I won’t be here soon, physically at least, and she will be left, reading my books, and walking around our garden. I will linger amongst the words and be spotted within the perennials that flower as a reminder of what we nurtured here. We will meet again in eleven years, but neither of us knows that now. 

52 

I have not seen her in such a long time, and she is now looking around my new house. We are polite, as she avoids the freshly plastered walls and negotiates the piano discarded in the centre of the lounge. We are both more interested in the outside.  

‘What do you like about gardening?’ I ask my aunt. 

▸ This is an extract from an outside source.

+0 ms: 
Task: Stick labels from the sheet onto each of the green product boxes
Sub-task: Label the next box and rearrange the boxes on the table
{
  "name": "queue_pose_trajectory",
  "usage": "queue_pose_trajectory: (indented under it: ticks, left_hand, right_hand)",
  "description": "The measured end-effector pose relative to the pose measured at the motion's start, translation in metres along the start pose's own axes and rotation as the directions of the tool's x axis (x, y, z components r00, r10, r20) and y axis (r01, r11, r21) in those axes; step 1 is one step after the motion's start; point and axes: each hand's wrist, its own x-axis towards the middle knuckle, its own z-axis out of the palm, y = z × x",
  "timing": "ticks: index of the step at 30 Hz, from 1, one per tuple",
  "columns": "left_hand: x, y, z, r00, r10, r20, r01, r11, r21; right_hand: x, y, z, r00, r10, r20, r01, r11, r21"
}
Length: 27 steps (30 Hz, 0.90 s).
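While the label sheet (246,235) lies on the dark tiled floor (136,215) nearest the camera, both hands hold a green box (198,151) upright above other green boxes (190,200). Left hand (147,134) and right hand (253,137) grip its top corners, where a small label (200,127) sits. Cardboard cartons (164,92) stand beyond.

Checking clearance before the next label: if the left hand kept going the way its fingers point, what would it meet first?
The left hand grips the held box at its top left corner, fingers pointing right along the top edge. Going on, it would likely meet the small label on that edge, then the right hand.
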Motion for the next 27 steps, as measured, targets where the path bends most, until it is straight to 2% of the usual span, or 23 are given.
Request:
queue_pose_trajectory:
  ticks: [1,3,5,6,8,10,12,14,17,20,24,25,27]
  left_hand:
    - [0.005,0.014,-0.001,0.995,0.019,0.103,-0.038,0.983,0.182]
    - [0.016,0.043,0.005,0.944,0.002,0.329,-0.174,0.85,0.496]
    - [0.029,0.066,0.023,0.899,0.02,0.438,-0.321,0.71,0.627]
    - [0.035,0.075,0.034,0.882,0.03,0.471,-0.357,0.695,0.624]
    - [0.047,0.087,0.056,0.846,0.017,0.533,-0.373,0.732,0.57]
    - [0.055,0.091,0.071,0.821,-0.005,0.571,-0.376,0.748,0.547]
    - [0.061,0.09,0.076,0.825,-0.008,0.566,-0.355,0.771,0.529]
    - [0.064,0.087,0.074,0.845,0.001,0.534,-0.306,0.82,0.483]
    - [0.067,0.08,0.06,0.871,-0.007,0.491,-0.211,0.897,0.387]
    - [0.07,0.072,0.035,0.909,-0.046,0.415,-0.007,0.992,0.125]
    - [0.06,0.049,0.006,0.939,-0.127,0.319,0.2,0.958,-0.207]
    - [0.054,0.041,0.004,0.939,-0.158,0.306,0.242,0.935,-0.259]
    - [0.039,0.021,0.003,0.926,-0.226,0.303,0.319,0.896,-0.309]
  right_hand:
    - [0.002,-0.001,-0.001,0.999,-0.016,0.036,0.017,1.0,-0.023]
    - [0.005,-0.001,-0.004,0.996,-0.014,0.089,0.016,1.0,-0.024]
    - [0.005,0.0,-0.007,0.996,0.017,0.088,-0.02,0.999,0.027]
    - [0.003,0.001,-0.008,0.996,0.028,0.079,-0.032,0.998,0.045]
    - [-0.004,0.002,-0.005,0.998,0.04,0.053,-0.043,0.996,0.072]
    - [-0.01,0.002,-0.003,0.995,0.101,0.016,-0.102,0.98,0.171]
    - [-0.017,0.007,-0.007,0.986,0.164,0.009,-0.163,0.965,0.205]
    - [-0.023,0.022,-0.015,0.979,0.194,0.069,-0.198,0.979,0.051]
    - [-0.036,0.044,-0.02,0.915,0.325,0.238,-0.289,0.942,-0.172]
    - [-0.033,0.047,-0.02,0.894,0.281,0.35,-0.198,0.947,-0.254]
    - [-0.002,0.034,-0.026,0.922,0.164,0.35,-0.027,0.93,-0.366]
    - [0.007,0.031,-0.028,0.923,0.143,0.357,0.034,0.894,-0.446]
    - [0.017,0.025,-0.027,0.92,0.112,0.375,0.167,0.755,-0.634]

‘It’s where life happens,’ she says. 

I look at her properly for the first time and see an inner serenity. The aversion I feel towards this woman evaporates like moisture transpiring off leaves. We are not so different, she and I. We have things in common that neither of us acknowledges, as she turns to go, and we kiss goodbye. 

18  

He is kissing my lips, and I am not sure what I am meant to do. I make affirmative noises because that is what I have seen on television, but it feels mechanical. I have seen other things on TV, like the two women lying in bed together and I think it is the most beautiful image in the world. They remind me of the nymphs in John William Waterhouse’s paintings, unlike the Andy Warhol parody I am living now. I will spend years with this man. I will try to fit in. I will try to be me until I conclude that being me is not fitting in. It is not being with this man. And it is not the picture on the jigsaw puzzle box I will try to replicate all these years. 


This flash presents the reader with an incomplete set of jigsaw pieces — little moments from various times in the narrator’s life — and invites the reader to piece them together and imagine the larger picture.  I love the non-linear structure and the gaps left for the reader to fill in.  I also love the way the narrator’s voice and perspective mature as she ages.

Ingrid Jendrzejewski

The truth about life is that it is a jigsaw. A spattering of events that we put together to make up a life. What the narrator realizes is that these events are despite our best attempts something that happens to us in a nonlinear fashion. There is a wonderful sense of curation as we consider not only what is presented to us but also what has been left out of the vista that is being presented before our eyes.